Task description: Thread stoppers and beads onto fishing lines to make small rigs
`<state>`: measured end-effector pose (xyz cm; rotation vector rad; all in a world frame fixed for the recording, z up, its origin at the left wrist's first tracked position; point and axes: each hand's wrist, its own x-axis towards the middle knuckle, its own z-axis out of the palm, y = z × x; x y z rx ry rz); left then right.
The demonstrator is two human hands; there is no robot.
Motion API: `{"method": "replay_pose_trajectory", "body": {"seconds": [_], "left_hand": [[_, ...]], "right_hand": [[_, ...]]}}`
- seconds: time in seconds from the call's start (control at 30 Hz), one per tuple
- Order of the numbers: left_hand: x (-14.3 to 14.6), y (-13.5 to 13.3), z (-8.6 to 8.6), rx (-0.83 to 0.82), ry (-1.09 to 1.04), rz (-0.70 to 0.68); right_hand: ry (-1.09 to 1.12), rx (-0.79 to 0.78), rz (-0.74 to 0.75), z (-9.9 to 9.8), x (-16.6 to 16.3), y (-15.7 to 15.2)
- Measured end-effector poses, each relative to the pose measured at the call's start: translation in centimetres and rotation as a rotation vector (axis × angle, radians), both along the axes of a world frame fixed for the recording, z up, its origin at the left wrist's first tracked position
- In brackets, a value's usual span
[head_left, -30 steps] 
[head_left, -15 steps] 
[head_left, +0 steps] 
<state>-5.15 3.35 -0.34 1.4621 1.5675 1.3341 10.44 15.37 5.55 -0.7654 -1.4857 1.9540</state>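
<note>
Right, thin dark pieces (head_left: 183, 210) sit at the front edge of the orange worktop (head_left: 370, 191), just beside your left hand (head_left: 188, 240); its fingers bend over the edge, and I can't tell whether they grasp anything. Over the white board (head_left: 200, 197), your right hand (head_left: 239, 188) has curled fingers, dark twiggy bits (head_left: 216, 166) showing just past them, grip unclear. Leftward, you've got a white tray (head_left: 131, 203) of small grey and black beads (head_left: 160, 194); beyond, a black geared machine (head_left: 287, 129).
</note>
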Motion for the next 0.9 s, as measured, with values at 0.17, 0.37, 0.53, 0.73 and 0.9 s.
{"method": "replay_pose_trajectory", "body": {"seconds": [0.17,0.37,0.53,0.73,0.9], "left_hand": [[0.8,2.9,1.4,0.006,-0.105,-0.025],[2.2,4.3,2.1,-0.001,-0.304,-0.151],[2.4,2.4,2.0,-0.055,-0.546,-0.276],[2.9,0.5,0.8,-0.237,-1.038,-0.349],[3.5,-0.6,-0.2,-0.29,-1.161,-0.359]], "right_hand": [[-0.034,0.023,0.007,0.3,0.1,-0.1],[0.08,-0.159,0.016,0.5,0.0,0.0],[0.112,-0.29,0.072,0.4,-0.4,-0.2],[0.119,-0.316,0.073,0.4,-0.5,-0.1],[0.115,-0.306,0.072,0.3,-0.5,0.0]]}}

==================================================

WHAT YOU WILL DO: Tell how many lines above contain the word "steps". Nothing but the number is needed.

RESULT FOR THIS EXERCISE: 3